Democracy, he says, is "a method of finding proximate solutions for insoluble problems," and he describes this as a constant balancing act, where great vigilance is required to keep one set of organized interests from overwhelming another.
There is a naive and flawed assumption in democratic theory, he says, which is the idea that economic forces will somehow balance each other out in the marketplace and arrive at some sort of rough "natural" equilibrium. This is, he points out, little more than a statement of faith, and one that is seldom borne out in fact. He describes Adam Smith's notion of the "invisible hand" as simply a secularized version of divine providence.
So this assumption that the self-interest of the powerful will somehow harmonize with and uphold the interests of the greater good is one that hasn't fared so well in practice, although the illusion of a convergence of interests is certainly alive and well.

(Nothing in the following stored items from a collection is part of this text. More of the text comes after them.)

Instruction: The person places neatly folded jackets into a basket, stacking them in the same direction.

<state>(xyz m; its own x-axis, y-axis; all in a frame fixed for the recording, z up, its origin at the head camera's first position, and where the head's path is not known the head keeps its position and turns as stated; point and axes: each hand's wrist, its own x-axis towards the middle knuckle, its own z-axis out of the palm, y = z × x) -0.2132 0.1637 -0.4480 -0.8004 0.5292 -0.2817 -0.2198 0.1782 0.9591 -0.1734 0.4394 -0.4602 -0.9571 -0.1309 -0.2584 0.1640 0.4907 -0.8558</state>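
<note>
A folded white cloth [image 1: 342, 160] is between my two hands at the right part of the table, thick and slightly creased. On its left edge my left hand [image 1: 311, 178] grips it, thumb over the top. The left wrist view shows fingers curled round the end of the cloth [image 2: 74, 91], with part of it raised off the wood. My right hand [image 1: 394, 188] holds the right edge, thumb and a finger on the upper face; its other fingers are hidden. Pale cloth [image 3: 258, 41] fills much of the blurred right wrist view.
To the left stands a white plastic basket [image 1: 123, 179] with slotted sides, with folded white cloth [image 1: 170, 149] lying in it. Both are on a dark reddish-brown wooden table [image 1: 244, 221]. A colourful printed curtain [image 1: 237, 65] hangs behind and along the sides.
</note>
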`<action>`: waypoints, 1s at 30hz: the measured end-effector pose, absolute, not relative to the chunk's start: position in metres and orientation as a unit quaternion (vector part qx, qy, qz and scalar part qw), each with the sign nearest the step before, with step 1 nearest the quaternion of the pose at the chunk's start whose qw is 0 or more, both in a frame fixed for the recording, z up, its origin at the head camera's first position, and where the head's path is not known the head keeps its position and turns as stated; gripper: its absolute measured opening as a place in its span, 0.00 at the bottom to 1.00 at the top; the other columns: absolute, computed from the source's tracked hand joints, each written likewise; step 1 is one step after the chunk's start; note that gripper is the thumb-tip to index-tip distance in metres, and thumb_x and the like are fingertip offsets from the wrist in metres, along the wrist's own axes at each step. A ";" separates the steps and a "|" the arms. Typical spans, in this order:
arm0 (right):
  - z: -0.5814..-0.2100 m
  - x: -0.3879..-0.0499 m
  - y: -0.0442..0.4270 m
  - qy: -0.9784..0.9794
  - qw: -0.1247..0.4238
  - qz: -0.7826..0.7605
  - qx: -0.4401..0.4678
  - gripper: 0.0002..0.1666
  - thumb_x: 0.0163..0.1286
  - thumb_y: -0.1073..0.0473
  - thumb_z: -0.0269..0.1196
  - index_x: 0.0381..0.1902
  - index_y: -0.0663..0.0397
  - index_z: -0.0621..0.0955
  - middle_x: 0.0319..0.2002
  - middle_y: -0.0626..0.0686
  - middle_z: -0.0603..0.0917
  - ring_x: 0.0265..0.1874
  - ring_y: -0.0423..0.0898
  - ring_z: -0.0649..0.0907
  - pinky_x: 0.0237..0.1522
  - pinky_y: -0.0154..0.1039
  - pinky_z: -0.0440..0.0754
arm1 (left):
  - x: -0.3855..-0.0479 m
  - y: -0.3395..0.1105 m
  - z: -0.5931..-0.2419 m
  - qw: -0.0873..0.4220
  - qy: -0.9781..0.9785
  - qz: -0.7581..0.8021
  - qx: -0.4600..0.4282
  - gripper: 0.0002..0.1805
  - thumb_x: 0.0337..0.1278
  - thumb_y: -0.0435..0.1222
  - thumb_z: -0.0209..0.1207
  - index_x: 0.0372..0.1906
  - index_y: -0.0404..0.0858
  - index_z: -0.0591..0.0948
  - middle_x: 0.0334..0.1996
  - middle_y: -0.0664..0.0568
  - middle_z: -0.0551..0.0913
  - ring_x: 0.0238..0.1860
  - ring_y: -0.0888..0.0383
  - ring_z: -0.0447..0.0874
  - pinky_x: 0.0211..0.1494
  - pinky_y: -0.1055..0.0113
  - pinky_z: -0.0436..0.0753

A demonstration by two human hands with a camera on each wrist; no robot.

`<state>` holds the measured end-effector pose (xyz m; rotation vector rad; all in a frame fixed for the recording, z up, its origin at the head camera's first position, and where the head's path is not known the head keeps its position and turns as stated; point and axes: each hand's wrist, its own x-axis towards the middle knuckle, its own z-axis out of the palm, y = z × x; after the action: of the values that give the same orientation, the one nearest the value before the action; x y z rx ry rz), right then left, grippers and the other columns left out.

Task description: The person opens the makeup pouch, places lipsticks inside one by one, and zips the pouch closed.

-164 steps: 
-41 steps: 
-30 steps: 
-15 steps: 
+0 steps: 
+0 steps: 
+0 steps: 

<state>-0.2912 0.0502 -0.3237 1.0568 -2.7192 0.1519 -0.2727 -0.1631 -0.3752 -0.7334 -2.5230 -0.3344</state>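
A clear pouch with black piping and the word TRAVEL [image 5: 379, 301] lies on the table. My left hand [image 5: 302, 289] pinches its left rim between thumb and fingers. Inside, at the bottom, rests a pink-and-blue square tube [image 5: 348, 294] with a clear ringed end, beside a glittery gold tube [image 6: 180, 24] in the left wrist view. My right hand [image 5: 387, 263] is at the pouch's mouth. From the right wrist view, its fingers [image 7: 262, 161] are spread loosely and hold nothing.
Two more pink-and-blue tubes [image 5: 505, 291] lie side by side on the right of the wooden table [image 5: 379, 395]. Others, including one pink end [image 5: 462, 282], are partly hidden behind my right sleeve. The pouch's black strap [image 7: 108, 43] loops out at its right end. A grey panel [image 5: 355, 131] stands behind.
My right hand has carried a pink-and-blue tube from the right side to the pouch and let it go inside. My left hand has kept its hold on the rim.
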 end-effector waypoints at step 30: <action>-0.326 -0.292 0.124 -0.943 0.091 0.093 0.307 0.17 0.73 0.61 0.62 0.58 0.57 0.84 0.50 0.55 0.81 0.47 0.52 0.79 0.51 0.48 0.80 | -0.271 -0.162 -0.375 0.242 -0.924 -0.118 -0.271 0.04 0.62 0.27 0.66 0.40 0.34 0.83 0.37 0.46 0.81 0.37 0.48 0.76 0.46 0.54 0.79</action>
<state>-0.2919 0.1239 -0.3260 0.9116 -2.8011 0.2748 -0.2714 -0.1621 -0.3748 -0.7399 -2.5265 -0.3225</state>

This means that questions that seem relatively settled and uncontroversial, such as the nature of private property and the relationship of church and state, he says, are issues that are constantly under renegotiation, whether we realize it or not. When these questions stop being considered, he says, power accumulates in ways that seriously threaten democracy, which, for all of its flaws, is the best option we have.
This was in 1944, and somewhere along the line, the debate largely seems to have stopped. Niebuhr died an old man more than 35 years ago, but I get the feeling that if he were to rise from the grave today and take a gimlet-eyed look around, he'd say, "What? Didn't anybody read my book?"
And the answer would largely be "No." We don't really read anymore. In this sped up, distracted, crap-filled world in which we live, who has the time?
There is a wonderful essay by Arthur Schlesinger on this very subject, entitled Forgetting Reinhold Niebuhr. Nebuhr has fallen out of fashion, he says, because his ideas in general are anathema to the religious right, while his notions of "original sin" are uncomfortable to the left.
"Niebuhr would have rejoiced at Mr. Dooley's definition of a fanatic. According to the Irish bartender created by Finley Peter Dunne, a fanatic "does what he thinks th' Lord wud do if He only knew th' facts iv th' case." There is no greater human presumption than to read the mind of the Almighty, and no more dangerous individual than the one who has convinced himself that he is executing the Almighty's will. "A democracy," Niebuhr said, "cannot of course engage in an explicit preventive war," and he lamented the "inability to comprehend the depth of evil to which individuals and communities may sink, particularly when they try to play the role of God to history."
Original sin, by tainting all human perceptions, is the enemy of absolutes. Mortal man's apprehension of truth is fitful, shadowy and imperfect; he sees through the glass darkly. Against absolutism Niebuhr insisted on the "relativity of all human perspectives," as well as on the sinfulness of those who claimed divine sanction for their opinions. He declared himself "in broad agreement with the relativist position in the matter of freedom, as upon every other social and political right or principle." In pointing to the dangers of what Justice Robert H. Jackson called "compulsory godliness," Niebuhr argued that "religion is so frequently a source of confusion in political life, and so frequently dangerous to democracy, precisely because it introduces absolutes into the realm of relative values." Religion, he warned, could be a source of error as well as wisdom and light. Its role should be to inculcate, not a sense of infallibility, but a sense of humility. Indeed, "the worst corruption is a corrupt religion."